The foundation for the usefulness of any diagnostic test should be that it is both reliable and accurate in its clinical diagnosis. In this article we present the second of a two-part series on validity and reliability, discussing the assessment of reliability among raters of diagnostic tests and between diagnostics tests themselves. To examine reproducibility (reliability) among raters of diagnostic tests we present the calculation of two statistical procedures: (1) the kappa coefficient statistic when presented with categorical data for the presence or absence of a clinical diagnosis and (2) the intraclass correlation coefficient (ICC) for continuously scaled data among raters. The accuracy among diagnostic tests (i.e. their interchangeability) can be evaluated by application of (1) a Bland-Altman plot procedure (with its 95% limits of agreement) and (2) the Passing-Bablok regression procedure (for the identification and evaluation of systematic and proportional differences). When deciding whether to select a diagnostic test one must evaluate its ability to provide more precise information than a gold standard test, and whether in clinical practice it would be more beneficial for patients to adopt it.
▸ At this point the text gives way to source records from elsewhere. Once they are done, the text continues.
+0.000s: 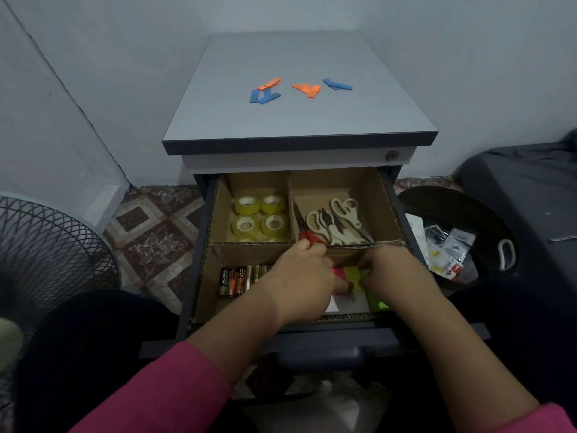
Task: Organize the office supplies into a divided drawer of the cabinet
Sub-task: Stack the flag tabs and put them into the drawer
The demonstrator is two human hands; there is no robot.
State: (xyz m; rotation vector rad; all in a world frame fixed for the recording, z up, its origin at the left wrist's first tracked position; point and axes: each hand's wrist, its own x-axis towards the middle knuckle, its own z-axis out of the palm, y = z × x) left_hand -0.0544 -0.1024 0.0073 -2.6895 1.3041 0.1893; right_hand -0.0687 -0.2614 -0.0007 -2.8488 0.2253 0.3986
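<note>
Reaching into the front right part of the drawer point(204, 245), both hands fuss with bright sticky notes point(356, 276). The left hand point(303, 276) and right hand point(393, 273) curl fingers on the notes, likely to line them up. Batteries point(237, 280) lie in a row beside them. Behind sit tape rolls point(260, 215) and scissors point(337, 220), each kind in its own box. Paper strips point(299, 89) wait on top of the cabinet point(218, 129).

Wire fan guard point(46, 251) at left, bin w/ trash point(452, 245) at right
</note>
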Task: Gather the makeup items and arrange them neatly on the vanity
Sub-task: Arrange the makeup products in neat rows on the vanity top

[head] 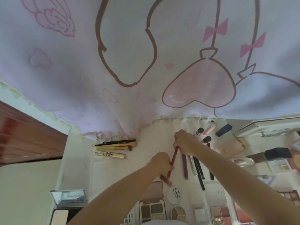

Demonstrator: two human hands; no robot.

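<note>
Red pencil (173, 159) is pinched at both ends, left hand (160, 162) and right hand (185, 142) clamped on it, apparently aligning it beside the laid pencils (193, 163) on the surface (113, 169).

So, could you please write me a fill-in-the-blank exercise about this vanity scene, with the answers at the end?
1. Both hands, left and right, hold one thin ____ pencil.
2. The gold mascara tube lies just in front of the yellow-handled ____.
3. The round white compact lies beside the pale ____ blush palette.
4. The cloth hanging behind the vanity shows a big pink ____.

Answers: red; brushes; pink; heart
</note>
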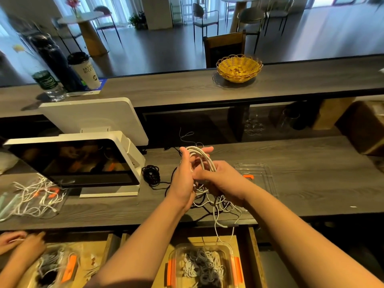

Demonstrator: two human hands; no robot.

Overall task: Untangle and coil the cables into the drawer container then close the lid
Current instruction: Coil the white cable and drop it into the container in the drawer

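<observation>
**One head-worn view, looking forward and down over the counter**

There is a single wide-angle camera, worn on the person's head and tilted down at the grey wooden counter. It sits close above the counter's near edge, so both forearms reach in from the bottom of the picture. Below that edge an open drawer fills the lower frame. Beyond the counter's far side the view reaches a raised shelf and a blurred room. Straight lines bow towards the frame's edges.
</observation>
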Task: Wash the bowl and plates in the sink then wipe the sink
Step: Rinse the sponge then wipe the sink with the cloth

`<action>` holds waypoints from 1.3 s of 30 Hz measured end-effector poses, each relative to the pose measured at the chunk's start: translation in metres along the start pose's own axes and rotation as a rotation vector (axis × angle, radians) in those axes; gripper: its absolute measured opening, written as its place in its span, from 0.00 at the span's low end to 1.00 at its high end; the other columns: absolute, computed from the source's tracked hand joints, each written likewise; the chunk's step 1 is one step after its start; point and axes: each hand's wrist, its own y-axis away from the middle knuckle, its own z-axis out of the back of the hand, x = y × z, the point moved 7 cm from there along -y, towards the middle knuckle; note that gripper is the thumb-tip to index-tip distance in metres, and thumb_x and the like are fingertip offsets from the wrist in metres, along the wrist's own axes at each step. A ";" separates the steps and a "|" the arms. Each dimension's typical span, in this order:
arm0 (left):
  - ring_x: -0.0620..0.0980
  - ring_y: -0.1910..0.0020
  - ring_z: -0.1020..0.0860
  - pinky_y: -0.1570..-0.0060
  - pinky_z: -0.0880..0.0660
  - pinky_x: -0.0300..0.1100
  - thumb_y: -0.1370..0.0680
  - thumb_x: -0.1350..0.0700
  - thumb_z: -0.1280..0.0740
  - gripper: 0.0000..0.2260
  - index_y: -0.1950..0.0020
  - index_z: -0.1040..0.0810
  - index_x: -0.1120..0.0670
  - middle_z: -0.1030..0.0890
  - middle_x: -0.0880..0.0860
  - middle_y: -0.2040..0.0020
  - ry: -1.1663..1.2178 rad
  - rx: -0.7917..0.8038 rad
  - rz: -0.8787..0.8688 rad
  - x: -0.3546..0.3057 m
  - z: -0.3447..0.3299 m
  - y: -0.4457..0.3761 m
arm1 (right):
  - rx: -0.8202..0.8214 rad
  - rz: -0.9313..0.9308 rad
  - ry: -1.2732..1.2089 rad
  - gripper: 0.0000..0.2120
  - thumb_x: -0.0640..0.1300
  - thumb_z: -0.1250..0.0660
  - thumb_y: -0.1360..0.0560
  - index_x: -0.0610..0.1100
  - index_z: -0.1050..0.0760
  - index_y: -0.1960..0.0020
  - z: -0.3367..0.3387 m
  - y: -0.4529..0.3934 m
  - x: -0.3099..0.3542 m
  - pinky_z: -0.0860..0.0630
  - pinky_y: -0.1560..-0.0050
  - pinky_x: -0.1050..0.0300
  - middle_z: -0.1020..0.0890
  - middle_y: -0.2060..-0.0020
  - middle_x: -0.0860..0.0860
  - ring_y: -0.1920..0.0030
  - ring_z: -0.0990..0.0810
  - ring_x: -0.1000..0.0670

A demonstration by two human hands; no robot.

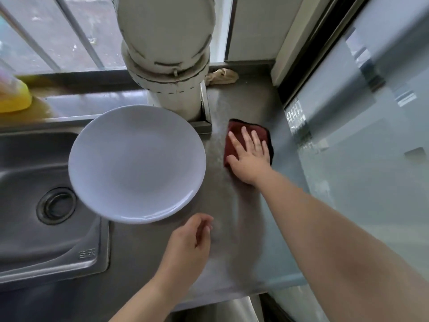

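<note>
A white plate [137, 163] lies on the steel counter, its left edge overhanging the steel sink [34, 231] with its round drain. To the plate's right, my right hand [249, 156] presses flat with straight fingers on a dark red cloth [234, 133] that lies on the counter. My left hand [188, 247] hovers just below the plate over the counter, fingers loosely curled, holding nothing. No bowl is in view.
A thick white pipe [167, 54] rises behind the plate. A beige rag [221, 76] lies in the back corner. A yellow object [14, 96] sits at the far left on the window ledge. A frosted glass panel [359, 147] borders the counter on the right.
</note>
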 end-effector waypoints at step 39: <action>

任何诊断测试有用性的基础都应该是其在临床诊断中既可靠又准确。在本文中,我们呈现关于效度和信度的系列文章的第二篇,讨论诊断测试评分者之间以及诊断测试本身之间的信度评估。为了检验诊断测试评分者之间的可重复性(信度),我们介绍两种统计方法的计算:(1)当呈现临床诊断存在或不存在的分类数据时的kappa系数统计量,以及(2)评分者之间连续尺度数据的组内相关系数(ICC)。诊断测试之间的准确性(即它们的互换性)可以通过应用(1)Bland-Altman图程序(及其95%一致性界限)和(2)Passing-Bablok回归程序(用于识别和评估系统差异和比例差异)来评估。在决定是否选择一种诊断测试时,必须评估其提供比金标准测试更精确信息的能力,以及在临床实践中采用它对患者是否更有益。